Notre modèle indique que l’immersion de matériaux contenant des concentrations de BPC inférieures à celles des sédiments ambiants dans les sites d’immersion ne devrait pas accroître les apports de BPC chez les épaulards. Cependant, l’immersion de sédiments dans les sites d’habitat essentiel à partir de certains des sites les plus contaminés au sujet desquels des données sont disponibles pourrait entraîner une augmentation des concentrations de BPC chez les épaulards pouvant atteindre jusqu’à 8 %. Ces prévisions supposent que les sédiments et l’eau étaient en équilibre et que le détroit de Georgie était un système fermé. Certains processus peuvent entraîner une diminution de l’absorption de BPC par le réseau trophique par rapport au résultat du modèle (p. ex. enfouissement par sédimentation et échange avec la pleine mer), tandis que d’autres peuvent l’augmenter (p. ex. une absorption directe de BPC par le réseau tropique pendant les activités d’immersion).

Selon les pratiques actuelles, l’examen minutieux et l’approbation des applications d’immersion dans la région du Pacifique sont limités par les lacunes des étalons de mesures analytiques et par la définition du seuil d’intervention aux termes de la LCPE, fondé seulement sur des effets à des niveaux tropiques inférieurs. Une analyse instrumentale à haute résolution permettrait de réduire les limites de détection jusqu’à 350 fois et d’améliorer l’évaluation de la gestion des risques des applications d’immersion. Le seuil d’intervention actuel en vertu de la LCPE est trop élevé pour protéger les épaulards, car les BPC subissent une bioamplification. L’immersion de sédiments contenant des BPC à une concentration correspondant au seuil d’intervention actuel aux termes de la LCPE pourrait hypothétiquement entraîner une augmentation 32 fois plus importante des concentrations de BPC dans la population du Sud d’épaulards résidents mâles.

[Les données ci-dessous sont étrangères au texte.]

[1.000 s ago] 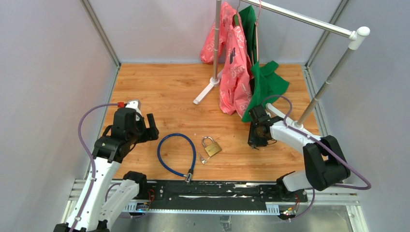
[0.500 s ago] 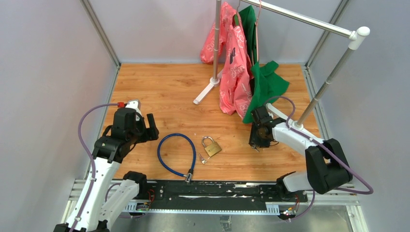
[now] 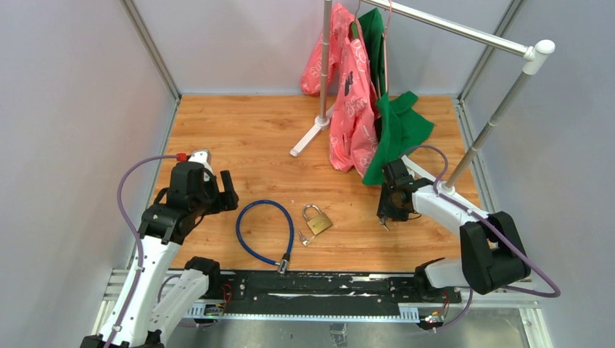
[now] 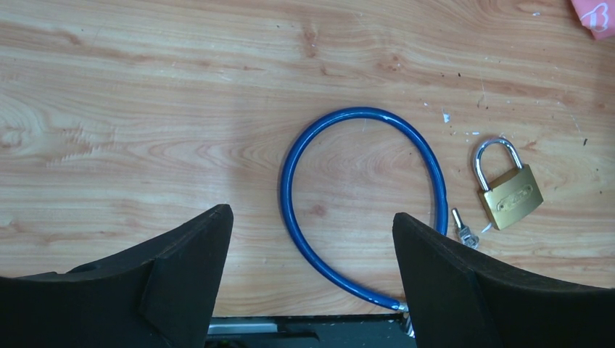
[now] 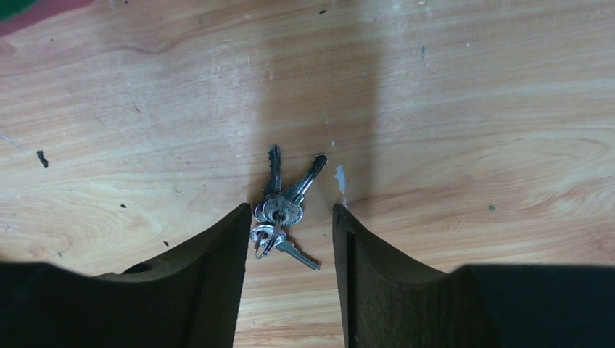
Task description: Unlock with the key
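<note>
A brass padlock (image 3: 318, 220) lies shut on the wooden table, also in the left wrist view (image 4: 510, 196), with one small key (image 4: 464, 232) beside it. A bunch of silver keys (image 5: 281, 210) lies on the table to its right. My right gripper (image 5: 290, 212) is low over the bunch, its jaws narrowly open on either side of the keys, not closed on them; in the top view it (image 3: 386, 214) is right of the padlock. My left gripper (image 4: 312, 215) is wide open and empty, held above the table left of a blue cable lock (image 4: 362, 112).
A clothes rack stands at the back, its white foot (image 3: 310, 135) on the table. Pink (image 3: 348, 109) and green (image 3: 399, 123) garments hang just behind my right arm. A slanted rack pole (image 3: 475, 148) is to the right. A black rail (image 3: 326, 284) runs along the near edge.
My right gripper has shifted slightly right and settled over the key bunch. The left arm, padlock and cable have not moved.
</note>
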Available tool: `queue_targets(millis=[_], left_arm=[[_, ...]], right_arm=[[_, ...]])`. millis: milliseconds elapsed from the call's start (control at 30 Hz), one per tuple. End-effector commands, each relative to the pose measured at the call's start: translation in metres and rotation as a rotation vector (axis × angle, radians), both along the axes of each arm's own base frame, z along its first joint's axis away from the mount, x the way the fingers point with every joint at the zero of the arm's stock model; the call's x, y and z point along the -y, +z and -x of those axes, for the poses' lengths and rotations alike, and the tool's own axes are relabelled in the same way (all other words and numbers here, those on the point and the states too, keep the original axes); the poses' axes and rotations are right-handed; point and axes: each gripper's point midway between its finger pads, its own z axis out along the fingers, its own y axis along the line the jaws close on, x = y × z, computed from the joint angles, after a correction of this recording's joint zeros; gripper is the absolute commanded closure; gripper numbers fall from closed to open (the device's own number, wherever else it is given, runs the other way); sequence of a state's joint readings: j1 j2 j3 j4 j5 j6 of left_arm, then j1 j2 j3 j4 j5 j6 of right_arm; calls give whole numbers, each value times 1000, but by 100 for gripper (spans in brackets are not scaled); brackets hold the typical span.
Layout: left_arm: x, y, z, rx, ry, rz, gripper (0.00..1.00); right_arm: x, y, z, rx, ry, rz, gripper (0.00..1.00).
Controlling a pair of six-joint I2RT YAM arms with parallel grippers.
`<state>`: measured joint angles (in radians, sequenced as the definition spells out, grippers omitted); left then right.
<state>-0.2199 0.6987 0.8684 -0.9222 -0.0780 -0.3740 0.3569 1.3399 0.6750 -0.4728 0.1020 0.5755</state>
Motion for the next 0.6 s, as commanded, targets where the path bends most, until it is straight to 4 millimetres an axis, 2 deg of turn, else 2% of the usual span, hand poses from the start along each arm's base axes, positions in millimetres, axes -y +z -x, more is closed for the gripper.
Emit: queue_targets(millis=[0,167,233,567], left_arm=[[2,-3,1,-7,-20,-4,15],[2,-2,1,-5,-17,-3,15],[2,-2,1,-5,-17,-3,15],[2,-1,2,1,-19,-1,15]], right_arm=[[6,-13,6,-40,-2,15,54],[7,-17,9,-52,0,20,60],[5,-18,11,-57,6,10,67],[3,-22,16,-73,11,-9,83]])
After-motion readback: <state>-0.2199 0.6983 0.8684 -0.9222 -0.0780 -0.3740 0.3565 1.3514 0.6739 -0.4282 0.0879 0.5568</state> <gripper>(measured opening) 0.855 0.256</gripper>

Nous avons trouvé qu’une fourchette de concentration de BPC dans les sédiments allant de 0,012 à 0,200 μg·kg-1 en poids sec protégerait 95 % des épaulards résidents. Les résultats montrent la grande vulnérabilité des épaulards quant à l’accumulation de contaminants persistants, étant donné que seulement 4 sites de sédiments sur 61 (6,6 %) pour lesquels nous connaissons les concentrations de BPC en Colombie‑Britannique et dans l’État de Washington affichent des concentrations inférieures aux concentrations les moins prudentes dans les sédiments. Ces données laissent entendre que la contamination à grande échelle de l’habitat de l’épaulard résident par les BPC traditionnels se poursuit.

Ce nouvel outil de modélisation peut servir d’outil de gestion des risques pour appuyer la protection de l’épaulard en vertu de la LEP. Nous proposons que les concentrations de BPC dans les sédiments ambiants deviennent un point de référence important dans l’évaluation des risques fondée sur la gestion pour les épaulards et leur habitat essentiel. L’immersion de matériaux contenant des concentrations de BPC inférieures aux concentrations ambiantes de l’habitat essentiel dans les milieux d'intense sédimentation n’augmentera pas les concentrations de BPC dans les sédiments, pourrait contribuer à enfouir les sédiments contaminés et ne devrait pas entraîner une augmentation des concentrations de BPC chez les épaulards. La décision d’immerger ou non les matériaux contenant des concentrations de BPC supérieures aux niveaux ambiants dans le milieu marin, particulièrement dans l’habitat essentiel, aura des conséquences sur les épaulards.